Task statement:
Word for word, copy the data that follows and skip its pictures.
##### Provided records #####
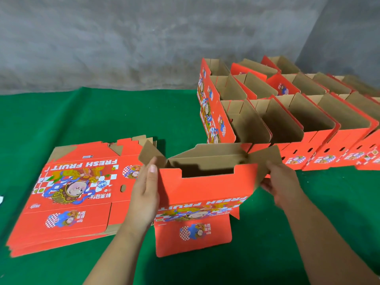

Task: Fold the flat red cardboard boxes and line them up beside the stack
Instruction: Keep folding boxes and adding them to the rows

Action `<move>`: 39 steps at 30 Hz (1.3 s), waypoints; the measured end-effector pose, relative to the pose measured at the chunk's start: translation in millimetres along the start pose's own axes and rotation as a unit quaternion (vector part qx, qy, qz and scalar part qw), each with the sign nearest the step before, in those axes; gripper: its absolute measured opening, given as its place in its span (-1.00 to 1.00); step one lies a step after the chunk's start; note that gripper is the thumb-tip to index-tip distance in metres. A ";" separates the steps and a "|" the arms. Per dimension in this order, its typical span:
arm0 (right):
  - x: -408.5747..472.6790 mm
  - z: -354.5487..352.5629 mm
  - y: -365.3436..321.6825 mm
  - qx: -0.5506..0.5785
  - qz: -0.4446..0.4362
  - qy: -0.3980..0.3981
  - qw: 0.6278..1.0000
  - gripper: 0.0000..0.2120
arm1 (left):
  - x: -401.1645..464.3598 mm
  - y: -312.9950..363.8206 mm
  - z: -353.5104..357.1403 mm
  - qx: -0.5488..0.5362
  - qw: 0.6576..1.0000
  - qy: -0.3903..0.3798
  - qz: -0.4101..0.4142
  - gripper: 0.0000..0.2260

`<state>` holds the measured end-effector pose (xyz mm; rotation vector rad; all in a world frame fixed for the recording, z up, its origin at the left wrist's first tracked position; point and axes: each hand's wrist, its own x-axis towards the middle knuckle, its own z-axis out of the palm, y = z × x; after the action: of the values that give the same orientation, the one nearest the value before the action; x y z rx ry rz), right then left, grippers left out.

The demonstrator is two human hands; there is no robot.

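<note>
A half-folded red cardboard box stands open-topped on the green table, its brown inside showing and one red flap lying flat toward me. My left hand presses flat against the box's left end, fingers straight, thumb near the brown side flap. My right hand grips the brown flap at the box's right end. A stack of flat red boxes printed "FRESH FRUIT" lies to the left. Several folded boxes stand in rows behind and to the right.
The green cloth table runs back to a grey concrete wall. Folded boxes fill the right rear of the table, reaching the right edge of view. A small white object shows at the far left edge.
</note>
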<state>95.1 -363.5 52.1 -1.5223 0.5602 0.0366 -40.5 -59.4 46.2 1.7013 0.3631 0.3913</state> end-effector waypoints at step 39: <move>-88.0 42.9 23.3 -0.495 -0.518 -0.149 0.682 -0.55 | 4.9 -31.7 -5.5 0.288 0.910 -0.169 0.245 -0.69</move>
<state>23.6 -293.2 60.6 -2.6343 -0.8270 -0.3389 -39.2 -47.3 16.0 2.4027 -0.2471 0.3594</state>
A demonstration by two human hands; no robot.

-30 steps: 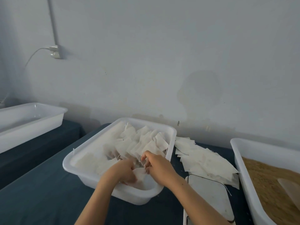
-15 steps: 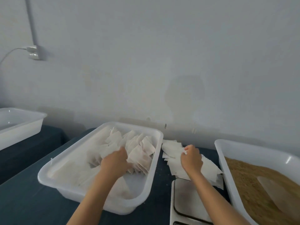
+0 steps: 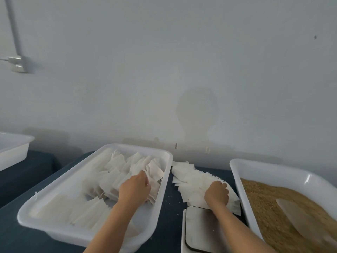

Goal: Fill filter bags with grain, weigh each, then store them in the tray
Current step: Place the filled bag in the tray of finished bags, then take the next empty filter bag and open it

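Observation:
A white tray (image 3: pixel 164 181) in the middle holds several filled filter bags (image 3: pixel 131 168) standing in rows. My left hand (image 3: pixel 135 189) rests among those bags, its fingertips on the right-hand ones. A loose pile of flat empty filter bags (image 3: pixel 189 181) lies on the dark cloth between the trays. My right hand (image 3: pixel 217 195) lies on the near end of that pile with curled fingers on the top bag. A white scale (image 3: pixel 198 229) sits just in front of it. At the right a white tub (image 3: pixel 259 168) holds brown grain (image 3: pixel 269 199) and a pale scoop (image 3: pixel 299 218).
A second white tray (image 3: pixel 12 148) stands at the far left on another dark-covered surface. A wall socket (image 3: pixel 17 63) and conduit are on the grey wall behind. Dark blue cloth (image 3: pixel 169 221) covers the table between tray and scale.
My right hand left the tray, crossed to the empty-bag pile and slid toward its near end. My left hand stayed among the filled bags. The view swung right.

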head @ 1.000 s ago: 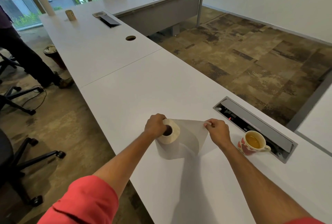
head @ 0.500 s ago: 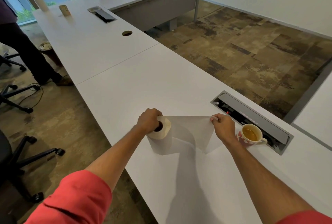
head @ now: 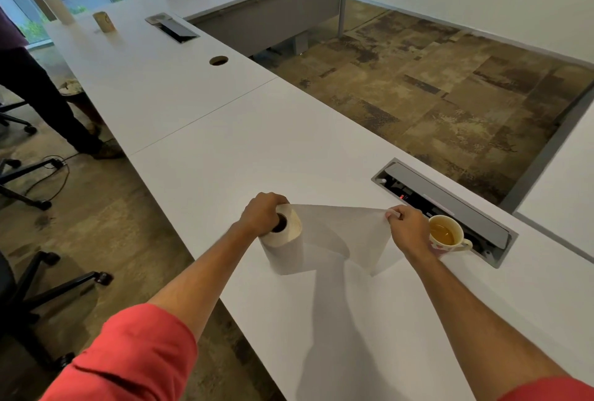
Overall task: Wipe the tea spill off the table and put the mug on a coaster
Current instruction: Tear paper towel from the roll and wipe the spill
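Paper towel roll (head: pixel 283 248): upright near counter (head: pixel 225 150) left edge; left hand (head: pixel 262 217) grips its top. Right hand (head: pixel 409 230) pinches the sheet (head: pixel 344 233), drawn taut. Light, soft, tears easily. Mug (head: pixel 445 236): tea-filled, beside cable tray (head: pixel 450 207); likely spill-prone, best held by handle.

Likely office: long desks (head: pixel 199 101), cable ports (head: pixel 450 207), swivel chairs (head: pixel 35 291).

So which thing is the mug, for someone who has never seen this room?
Start at the long white table and find the grey cable box sunk into it on the right. The mug stands just in front of that box, beside the right hand: pale with red spots and holding amber tea.
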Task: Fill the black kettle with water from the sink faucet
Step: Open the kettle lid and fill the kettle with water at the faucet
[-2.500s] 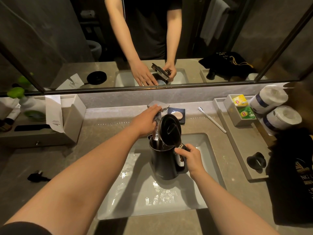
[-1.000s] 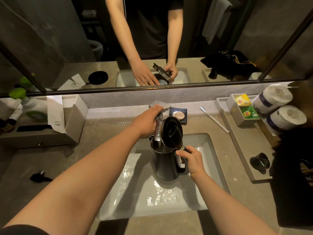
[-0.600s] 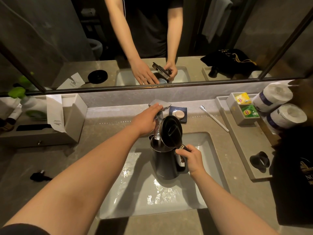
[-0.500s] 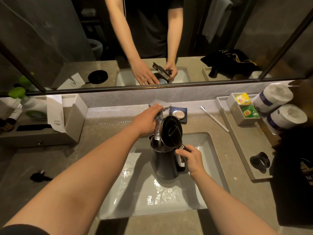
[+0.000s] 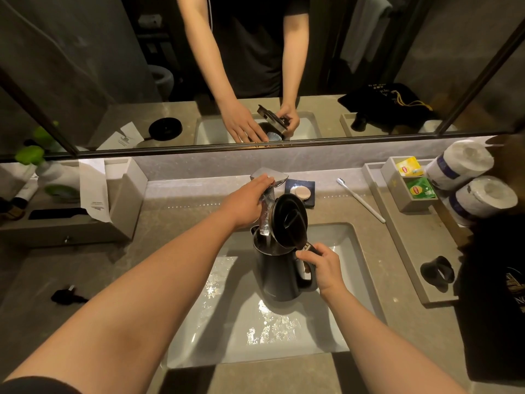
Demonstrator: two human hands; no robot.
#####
Solution to this exercise:
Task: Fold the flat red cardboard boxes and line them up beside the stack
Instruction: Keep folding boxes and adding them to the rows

Action `<move>`: 39 steps at 30 Hz (1.3 s), waypoints; the measured end-effector pose, relative to the pose measured at the chunk's start: translation in millimetres along the start pose's own axes and rotation as a unit quaternion (vector part qx, qy, qz and scalar part qw), each with the sign nearest the step before, in those axes; gripper: its absolute measured opening, given as its place in its span (-1.00 to 1.00); step one lies a step after the chunk's start; note that gripper is the thumb-tip to index-tip distance in metres. A ";" separates the steps and a "|" the arms. Per dimension in this order, its typical span:
arm0 (right):
  - x: -408.5747..472.6790 mm
  - z: -354.5487..352.5629 mm
  - y: -365.3436..321.6825 mm
  - qx: -0.5506..0.5785
  - qz: -0.4446..0.4362
  - qy: -0.3980..0.3981
  - qw: 0.6278..1.0000
  - gripper: 0.0000..0.2120
arm1 (left):
  - x: -401.1645..464.3598 mm
  - y: -312.9950..363.8206 mm
  - z: -353.5104..357.1403 mm
  - qx: -0.5488..0.5362
  - qw: 0.6576..1.0000
  - qy: -0.3903..0.3798
  - qz: -0.4101..0.4142
  - gripper: 0.0000..0.2260

`<state>` holds the measured end-effector pose (xyz mm; rotation vector rad; all in a world frame fixed for the recording, z up, its origin at the left wrist's first tracked position; point and axes: each hand's wrist, its own x-axis towards the middle knuckle, its own z-axis out of the palm, y = z × x; after the action: of the values that give the same orientation, the one nearest the value before the action; x y z rx ry rz), right then left, grippers left out.

The demonstrator is two human hands; there is no robot.

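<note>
A half-folded red cardboard box stands open-topped on the green table, its brown inside showing and one red flap lying flat toward me. My left hand presses flat against the box's left end, fingers straight, thumb near the brown side flap. My right hand grips the brown flap at the box's right end. A stack of flat red boxes printed "FRESH FRUIT" lies to the left. Several folded boxes stand in rows behind and to the right.
The green cloth table runs back to a grey concrete wall. Folded boxes fill the right rear of the table, reaching the right edge of view. A small white object shows at the far left edge.
</note>
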<state>95.1 -363.5 52.1 -1.5223 0.5602 0.0366 -40.5 -59.4 46.2 1.7013 0.3631 0.3913</state> end-effector waypoints at step 39: <move>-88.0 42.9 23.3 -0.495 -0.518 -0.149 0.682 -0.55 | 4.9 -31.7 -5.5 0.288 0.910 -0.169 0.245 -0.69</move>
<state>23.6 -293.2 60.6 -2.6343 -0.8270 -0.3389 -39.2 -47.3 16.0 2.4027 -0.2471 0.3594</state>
A demonstration by two human hands; no robot.

-30 steps: 
-15 steps: 
+0 steps: 

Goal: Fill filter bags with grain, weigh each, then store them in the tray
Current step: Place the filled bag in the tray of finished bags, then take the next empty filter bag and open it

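Observation:
A white tray (image 3: pixel 164 181) in the middle holds several filled filter bags (image 3: pixel 131 168) standing in rows. My left hand (image 3: pixel 135 189) rests among those bags, its fingertips on the right-hand ones. A loose pile of flat empty filter bags (image 3: pixel 189 181) lies on the dark cloth between the trays. My right hand (image 3: pixel 217 195) lies on the near end of that pile with curled fingers on the top bag. A white scale (image 3: pixel 198 229) sits just in front of it. At the right a white tub (image 3: pixel 259 168) holds brown grain (image 3: pixel 269 199) and a pale scoop (image 3: pixel 299 218).
A second white tray (image 3: pixel 12 148) stands at the far left on another dark-covered surface. A wall socket (image 3: pixel 17 63) and conduit are on the grey wall behind. Dark blue cloth (image 3: pixel 169 221) covers the table between tray and scale.
My right hand left the tray, crossed to the empty-bag pile and slid toward its near end. My left hand stayed among the filled bags. The view swung right.
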
head @ 1.000 s ago: 
head @ 0.500 s ago: 
head @ now: 
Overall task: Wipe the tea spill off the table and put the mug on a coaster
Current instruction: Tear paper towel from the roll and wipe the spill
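Paper towel roll (head: pixel 283 248): upright near counter (head: pixel 225 150) left edge; left hand (head: pixel 262 217) grips its top. Right hand (head: pixel 409 230) pinches the sheet (head: pixel 344 233), drawn taut. Light, soft, tears easily. Mug (head: pixel 445 236): tea-filled, beside cable tray (head: pixel 450 207); likely spill-prone, best held by handle.

Likely office: long desks (head: pixel 199 101), cable ports (head: pixel 450 207), swivel chairs (head: pixel 35 291).

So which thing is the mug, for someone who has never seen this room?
Start at the long white table and find the grey cable box sunk into it on the right. The mug stands just in front of that box, beside the right hand: pale with red spots and holding amber tea.
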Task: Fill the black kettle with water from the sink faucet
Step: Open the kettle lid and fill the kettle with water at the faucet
[-2.500s] 
[-1.000s] 
[-0.600s] 
[-0.500s] 
[+0.000s] 
Demonstrator: two human hands; no robot.

This output is complete as it stands.